M. BERNIER. — C’est très juste, Julie. Et sais-tu que je l’aimais autant que toi, ce Jules ! Oh ! j’ai souffert atrocement… je souffre encore de me voir séparé de cet enfant. Mais tu sais le proverbe : « Qui aime bien, châtie bien ! » Aussi ce châtiment, dont j’ai frappé Jules, m’atteint rudement moi-même dans mon cœur de père. Toutefois, je me console en me disant que Jules, un jour, reviendra comme l’enfant prodigue, et qu’alors la joie éclatera encore à notre foyer.

Mme BERNIER. — Gare aux illusions, André ! Avec l’étrangère qui viendra bientôt sous notre toit, avec cette haine éternelle que je sens exister maintenant entre les deux frères, avec le souvenir des mésententes et des discordes passées, il ne sera pas possible de retrouver notre bonheur d’antan.

M. BERNIER. — Tu es trop pessimiste, Julie.

Mme BERNIER. — Tu m’as trop fait souffrir ! Je me demande avec inquiétude si je pourrai jamais chasser ce ressentiment de ma pensée.

M. BERNIER. — L’amour est une voix plus forte que toutes les colères !

Mme BERNIER. — Oh ! je le voudrais que l’amour, qui reste quand même entre nous, étouffât tous les ouragans que j’entends souffler sur nos têtes !

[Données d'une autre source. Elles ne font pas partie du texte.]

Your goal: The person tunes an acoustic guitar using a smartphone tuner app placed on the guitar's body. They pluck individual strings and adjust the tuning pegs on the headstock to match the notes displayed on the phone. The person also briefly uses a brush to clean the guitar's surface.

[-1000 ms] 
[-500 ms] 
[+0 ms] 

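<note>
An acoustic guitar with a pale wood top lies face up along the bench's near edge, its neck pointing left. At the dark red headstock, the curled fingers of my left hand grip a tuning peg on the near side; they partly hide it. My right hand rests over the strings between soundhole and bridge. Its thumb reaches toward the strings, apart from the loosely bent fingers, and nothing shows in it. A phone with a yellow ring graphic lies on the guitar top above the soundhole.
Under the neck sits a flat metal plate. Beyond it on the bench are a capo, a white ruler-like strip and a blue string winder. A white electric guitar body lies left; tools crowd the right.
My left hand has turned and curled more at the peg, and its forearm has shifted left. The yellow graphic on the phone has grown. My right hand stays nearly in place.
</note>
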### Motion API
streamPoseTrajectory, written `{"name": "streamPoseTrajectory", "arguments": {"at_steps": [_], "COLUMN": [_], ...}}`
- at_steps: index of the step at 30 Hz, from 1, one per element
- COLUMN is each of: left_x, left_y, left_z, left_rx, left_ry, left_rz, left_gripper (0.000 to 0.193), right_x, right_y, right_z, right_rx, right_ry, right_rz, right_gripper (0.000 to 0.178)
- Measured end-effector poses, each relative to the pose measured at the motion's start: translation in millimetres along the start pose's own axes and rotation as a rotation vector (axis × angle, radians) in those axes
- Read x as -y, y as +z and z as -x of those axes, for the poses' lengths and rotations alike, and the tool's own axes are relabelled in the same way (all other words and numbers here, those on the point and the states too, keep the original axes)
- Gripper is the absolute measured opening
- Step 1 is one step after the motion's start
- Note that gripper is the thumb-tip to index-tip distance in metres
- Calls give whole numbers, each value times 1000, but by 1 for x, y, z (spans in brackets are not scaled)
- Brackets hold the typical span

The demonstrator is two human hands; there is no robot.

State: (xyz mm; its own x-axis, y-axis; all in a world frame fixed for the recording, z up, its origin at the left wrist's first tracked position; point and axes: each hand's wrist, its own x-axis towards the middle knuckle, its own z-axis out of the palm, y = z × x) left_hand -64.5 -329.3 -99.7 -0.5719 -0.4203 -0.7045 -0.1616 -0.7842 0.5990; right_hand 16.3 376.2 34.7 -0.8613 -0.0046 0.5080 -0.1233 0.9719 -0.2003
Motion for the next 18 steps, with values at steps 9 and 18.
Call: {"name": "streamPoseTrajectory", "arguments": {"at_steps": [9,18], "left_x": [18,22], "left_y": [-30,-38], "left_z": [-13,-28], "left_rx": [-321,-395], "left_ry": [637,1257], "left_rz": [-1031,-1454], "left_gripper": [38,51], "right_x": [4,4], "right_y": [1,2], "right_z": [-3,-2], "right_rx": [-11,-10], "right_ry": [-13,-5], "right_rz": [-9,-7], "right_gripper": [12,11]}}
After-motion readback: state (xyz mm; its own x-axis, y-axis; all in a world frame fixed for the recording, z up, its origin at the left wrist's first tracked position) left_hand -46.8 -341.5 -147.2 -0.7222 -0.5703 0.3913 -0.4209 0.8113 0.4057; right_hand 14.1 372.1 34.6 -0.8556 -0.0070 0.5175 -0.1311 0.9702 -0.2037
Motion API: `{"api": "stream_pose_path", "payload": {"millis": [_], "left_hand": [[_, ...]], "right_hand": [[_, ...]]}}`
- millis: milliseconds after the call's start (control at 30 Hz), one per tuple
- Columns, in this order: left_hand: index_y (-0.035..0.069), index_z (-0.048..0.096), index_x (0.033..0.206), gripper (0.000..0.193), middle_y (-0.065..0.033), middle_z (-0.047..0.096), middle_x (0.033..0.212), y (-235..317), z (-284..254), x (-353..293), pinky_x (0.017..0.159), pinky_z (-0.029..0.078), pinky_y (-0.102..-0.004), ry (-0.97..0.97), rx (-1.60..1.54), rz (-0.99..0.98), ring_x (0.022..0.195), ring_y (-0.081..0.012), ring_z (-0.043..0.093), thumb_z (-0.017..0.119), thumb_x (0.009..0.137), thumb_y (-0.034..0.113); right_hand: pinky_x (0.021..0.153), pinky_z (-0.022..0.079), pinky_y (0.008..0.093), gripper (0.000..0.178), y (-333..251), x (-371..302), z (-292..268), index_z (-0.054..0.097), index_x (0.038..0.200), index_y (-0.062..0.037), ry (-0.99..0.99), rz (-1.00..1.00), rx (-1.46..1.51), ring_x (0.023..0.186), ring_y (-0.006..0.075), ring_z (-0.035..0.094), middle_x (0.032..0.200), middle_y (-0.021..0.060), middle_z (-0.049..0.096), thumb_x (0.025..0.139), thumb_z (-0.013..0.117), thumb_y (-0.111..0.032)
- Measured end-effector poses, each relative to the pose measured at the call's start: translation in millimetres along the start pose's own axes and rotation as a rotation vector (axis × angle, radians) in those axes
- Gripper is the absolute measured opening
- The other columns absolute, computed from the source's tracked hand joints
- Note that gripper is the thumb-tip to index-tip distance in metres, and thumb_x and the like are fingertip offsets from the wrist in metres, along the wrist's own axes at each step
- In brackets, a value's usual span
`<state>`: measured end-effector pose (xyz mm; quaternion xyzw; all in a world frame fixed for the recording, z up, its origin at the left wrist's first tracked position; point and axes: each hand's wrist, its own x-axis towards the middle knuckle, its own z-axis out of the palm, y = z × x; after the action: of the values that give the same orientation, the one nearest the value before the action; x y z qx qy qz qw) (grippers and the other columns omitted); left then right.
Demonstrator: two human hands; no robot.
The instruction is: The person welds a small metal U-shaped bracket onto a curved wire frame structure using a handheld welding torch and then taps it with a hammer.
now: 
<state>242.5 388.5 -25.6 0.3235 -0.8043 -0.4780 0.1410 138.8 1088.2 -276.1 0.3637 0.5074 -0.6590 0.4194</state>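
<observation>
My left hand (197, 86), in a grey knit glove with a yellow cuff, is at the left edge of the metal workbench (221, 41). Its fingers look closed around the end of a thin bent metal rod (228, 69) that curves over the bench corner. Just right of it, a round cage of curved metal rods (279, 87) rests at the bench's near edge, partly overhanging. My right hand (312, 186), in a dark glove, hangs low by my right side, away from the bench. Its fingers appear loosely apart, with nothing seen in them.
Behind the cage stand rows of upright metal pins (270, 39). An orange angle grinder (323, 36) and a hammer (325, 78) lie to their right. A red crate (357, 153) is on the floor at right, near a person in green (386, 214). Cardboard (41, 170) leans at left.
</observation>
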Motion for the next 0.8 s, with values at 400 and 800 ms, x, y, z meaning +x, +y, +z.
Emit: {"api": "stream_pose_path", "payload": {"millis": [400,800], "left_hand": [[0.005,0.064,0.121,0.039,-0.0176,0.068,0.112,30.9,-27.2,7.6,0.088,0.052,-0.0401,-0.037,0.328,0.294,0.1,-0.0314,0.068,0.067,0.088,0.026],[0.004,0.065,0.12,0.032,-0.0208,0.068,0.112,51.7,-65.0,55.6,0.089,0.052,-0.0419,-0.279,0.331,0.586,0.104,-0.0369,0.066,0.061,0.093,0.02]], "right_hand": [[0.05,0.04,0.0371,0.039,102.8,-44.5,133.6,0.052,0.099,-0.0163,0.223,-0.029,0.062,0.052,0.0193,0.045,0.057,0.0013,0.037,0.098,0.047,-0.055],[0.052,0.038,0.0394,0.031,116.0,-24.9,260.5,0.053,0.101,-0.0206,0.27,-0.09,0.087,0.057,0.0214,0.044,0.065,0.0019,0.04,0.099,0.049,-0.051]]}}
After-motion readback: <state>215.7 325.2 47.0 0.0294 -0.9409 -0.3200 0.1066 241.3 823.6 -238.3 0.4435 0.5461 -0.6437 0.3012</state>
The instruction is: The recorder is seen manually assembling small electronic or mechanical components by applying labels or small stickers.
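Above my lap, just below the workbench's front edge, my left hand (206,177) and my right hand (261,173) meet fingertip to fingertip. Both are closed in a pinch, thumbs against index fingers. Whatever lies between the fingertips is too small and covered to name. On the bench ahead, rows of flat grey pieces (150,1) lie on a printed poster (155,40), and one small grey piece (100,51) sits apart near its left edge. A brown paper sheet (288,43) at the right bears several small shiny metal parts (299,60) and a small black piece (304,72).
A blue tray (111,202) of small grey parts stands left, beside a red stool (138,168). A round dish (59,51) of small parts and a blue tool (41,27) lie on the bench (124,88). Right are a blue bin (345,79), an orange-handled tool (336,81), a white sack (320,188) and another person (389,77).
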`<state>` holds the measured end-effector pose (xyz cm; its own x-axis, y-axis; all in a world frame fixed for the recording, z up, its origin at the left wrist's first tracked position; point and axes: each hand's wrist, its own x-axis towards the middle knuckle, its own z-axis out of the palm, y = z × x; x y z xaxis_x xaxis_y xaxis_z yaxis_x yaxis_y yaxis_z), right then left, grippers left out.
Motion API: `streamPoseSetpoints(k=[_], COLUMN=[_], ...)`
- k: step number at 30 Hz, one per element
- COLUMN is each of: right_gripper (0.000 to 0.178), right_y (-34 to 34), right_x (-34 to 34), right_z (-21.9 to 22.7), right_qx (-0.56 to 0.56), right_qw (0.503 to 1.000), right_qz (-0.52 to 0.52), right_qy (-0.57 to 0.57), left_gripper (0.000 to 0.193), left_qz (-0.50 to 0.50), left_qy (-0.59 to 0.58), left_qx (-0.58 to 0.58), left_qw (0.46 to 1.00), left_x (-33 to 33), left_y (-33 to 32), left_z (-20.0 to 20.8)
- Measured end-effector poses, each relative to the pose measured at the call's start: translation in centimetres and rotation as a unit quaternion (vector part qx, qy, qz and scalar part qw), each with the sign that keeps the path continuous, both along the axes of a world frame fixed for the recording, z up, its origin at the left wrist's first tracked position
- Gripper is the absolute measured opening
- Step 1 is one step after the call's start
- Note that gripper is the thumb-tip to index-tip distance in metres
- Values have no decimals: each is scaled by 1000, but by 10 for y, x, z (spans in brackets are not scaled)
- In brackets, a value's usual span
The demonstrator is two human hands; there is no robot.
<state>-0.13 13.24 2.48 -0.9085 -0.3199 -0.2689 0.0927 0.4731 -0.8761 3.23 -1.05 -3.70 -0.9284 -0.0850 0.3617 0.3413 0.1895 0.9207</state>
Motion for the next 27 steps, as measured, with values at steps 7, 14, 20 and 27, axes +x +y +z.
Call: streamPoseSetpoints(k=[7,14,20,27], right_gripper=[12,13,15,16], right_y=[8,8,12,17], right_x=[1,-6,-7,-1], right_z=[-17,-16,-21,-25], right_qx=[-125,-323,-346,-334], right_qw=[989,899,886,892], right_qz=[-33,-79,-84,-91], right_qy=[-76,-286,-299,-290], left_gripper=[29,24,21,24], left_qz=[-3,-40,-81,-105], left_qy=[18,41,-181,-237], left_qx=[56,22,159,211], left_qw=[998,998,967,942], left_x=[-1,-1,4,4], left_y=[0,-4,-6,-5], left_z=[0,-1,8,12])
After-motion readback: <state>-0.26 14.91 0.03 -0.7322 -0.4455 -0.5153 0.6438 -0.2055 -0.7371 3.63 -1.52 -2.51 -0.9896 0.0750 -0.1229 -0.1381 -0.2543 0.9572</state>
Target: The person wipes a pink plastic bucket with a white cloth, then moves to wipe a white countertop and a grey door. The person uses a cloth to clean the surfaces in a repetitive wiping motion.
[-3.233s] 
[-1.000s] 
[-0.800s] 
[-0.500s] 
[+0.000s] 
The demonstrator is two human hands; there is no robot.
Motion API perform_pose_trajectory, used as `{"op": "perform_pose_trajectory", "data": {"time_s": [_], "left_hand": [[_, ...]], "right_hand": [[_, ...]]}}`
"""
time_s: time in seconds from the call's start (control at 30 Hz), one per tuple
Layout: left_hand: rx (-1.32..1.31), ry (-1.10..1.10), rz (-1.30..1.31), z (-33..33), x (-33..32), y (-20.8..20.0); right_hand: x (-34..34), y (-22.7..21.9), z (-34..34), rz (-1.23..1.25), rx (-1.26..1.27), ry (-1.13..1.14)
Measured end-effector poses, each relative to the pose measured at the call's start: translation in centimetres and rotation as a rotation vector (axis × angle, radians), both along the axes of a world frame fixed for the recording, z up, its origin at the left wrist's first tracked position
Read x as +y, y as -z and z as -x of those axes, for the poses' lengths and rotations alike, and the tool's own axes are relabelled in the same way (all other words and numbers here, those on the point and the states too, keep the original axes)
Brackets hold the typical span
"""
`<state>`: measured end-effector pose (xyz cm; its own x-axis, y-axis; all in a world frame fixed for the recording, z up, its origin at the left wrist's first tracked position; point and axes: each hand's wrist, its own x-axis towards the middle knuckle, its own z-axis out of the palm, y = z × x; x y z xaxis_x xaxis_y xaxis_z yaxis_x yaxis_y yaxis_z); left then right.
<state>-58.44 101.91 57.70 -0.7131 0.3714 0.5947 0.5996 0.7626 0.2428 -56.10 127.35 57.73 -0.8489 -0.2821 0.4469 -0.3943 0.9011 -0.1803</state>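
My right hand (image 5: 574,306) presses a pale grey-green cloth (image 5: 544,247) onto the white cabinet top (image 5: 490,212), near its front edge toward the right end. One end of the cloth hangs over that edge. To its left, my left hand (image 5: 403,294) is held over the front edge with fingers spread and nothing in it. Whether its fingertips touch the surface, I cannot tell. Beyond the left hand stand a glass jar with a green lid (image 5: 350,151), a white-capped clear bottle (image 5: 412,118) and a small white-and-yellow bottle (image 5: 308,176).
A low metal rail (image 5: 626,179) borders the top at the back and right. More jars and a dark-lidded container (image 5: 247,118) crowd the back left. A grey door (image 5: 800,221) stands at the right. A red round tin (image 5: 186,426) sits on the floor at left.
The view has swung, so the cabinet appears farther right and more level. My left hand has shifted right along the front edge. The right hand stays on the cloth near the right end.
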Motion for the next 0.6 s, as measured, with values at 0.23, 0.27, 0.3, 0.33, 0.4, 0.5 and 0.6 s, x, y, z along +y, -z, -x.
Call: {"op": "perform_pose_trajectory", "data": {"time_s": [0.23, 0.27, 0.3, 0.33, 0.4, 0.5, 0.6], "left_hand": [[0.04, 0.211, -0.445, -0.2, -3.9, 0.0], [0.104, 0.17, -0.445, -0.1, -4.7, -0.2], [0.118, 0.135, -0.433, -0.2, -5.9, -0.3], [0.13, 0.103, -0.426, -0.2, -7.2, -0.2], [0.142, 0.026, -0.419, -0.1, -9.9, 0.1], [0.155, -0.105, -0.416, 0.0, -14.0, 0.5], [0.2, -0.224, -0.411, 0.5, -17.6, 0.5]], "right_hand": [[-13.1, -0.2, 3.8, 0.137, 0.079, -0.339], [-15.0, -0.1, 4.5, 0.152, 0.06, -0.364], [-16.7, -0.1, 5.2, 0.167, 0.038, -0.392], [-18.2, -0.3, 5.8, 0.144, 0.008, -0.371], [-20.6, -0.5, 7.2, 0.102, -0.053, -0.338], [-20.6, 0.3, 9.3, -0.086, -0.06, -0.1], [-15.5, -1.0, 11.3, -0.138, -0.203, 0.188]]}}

M. BERNIER. — Aimons-nous comme avant !

Mme BERNIER. — Rends-moi Jules !

M. BERNIER. — Il reviendra.

Mme BERNIER. — Non… il m’a dit adieu. Je veux aller le rejoindre, si tu ne le ramènes.

M. BERNIER. — (que la colère reprend) Ainsi, tu veux dissoudre le lien le plus sacré qui nous unit ?

Mme BERNIER. — Je ne veux rien briser. Le jour où tu seras disposé à rappeler mon fils, je reviendrai.

M. BERNIER. — Moi, je veux que tu restes : tu es ma femme, tu n’as pas le droit de quitter ton foyer !

Mme BERNIER. — J’ai le droit d’aller consoler mon enfant !

M. BERNIER. — Assieds-toi, Julie. Tu me connais ?… quand je suis contrarié, je m’emporte facilement. Et alors, tu sais, la secousse…

Mme BERNIER. — Il y aurait moyen de s’entendre.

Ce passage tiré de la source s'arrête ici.